芸術家の場合、収入が不安定の方もいらっしゃいます。しかし、この「芸術」という在留資格を取得するには芸術活動のみ日本で安定した生活を送ることができるという証明が必要です。つまり、芸術活動をしながらその活動に関係のないアルバイトで生計を立てることはできません。また、母国の家族からの仕送りで生活する場合や芸術活動の収入が生活保護水準以下の場合も、「芸術」の在留資格を取得することはできません。安定した生活を送ることができるという証明は以下のようなものが必要となります。

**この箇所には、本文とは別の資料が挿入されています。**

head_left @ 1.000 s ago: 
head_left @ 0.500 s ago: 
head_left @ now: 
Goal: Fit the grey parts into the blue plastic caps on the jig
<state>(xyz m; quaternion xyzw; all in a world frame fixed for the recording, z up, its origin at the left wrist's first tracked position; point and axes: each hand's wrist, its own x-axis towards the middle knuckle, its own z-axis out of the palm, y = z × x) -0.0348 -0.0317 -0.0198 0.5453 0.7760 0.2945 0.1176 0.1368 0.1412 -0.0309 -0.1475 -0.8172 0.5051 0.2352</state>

1.公私の機関又は個人との契約に基づいて活動を行う場合
→活動の内容、機関、地位および報酬を証明する文書

2.公私の機関又は個人との契約に基づかないで活動を行う場合
→申請人が作成する具体的な活動の内容、期間および行おうとする活動から生じる収入の見込額を記載した文書

契約書がある場合は、それが安定した報酬を証明する文書となります。また、複数契約をしている場合は合算することができます。契約書がない場合は、より丁寧な書類の作成が必要となります。

②実績はある?

”自称芸術家”では、「芸術」の在留資格を取得することはできません。しかしながら、音楽大学や美術大学などでの学位・学歴は問われません。コンクールや展示会での受賞経験など、芸術における実績が必要となります。たとえば、以下のような書類などで証明することになります。

芸術上の活動歴を詳細に記載した履歴書、関係団体からの推薦状、コンクールなどでの入賞、入選等の実績など

これらの資料は、芸術性を評価するためではなく、芸術家としての収入に対する裏付けの資料として扱われます。

・類似する在留資格との違い

興行

「芸術」の在留資格は、興行」の在留資格の活動に当てはまらないその他の芸術活動のことです。では、「興行」の在留資格に当てはまる活動とは何でしょうか?詳しくは、在留資格「興行」の記事で紹介しますが、簡単に言うと、”お客さんに見てもらうなどして収入を得る芸術活動”が「興行」です。たとえば、公衆の前で行われるショーやライブ、サーカスなどのエンターテイメントビジネスのことです。俳優、歌手、ダンサー、ピアノ奏者、指揮者、モデル、プロスポーツ選手が日本で活動するには、「興行」の在留資格が必要となります。

教授

芸術活動について指導する場合、「芸術」の在留資格が必要ですが、大学などで研究の指導や教育を行う場合は「教授」になります。指導する場所で在留資格が異なりますので、注意が必要です。

文化活動

収入の伴わない芸術活動の場合は、「文化活動」に該当します。

さいごに

今回は、在留資格の「芸術」について紹介しました。
芸術活動といっても、活動場所や収入の有無などによって、「芸術」・「興行」・「教授」・「文化活動」と、該当する在留資格が異なります。
在留資格「芸術」を取得しようとする場合、過去の実績安定した収入(生活費)があることについて、丁寧に説明しなければなりませんので、注意が必要です。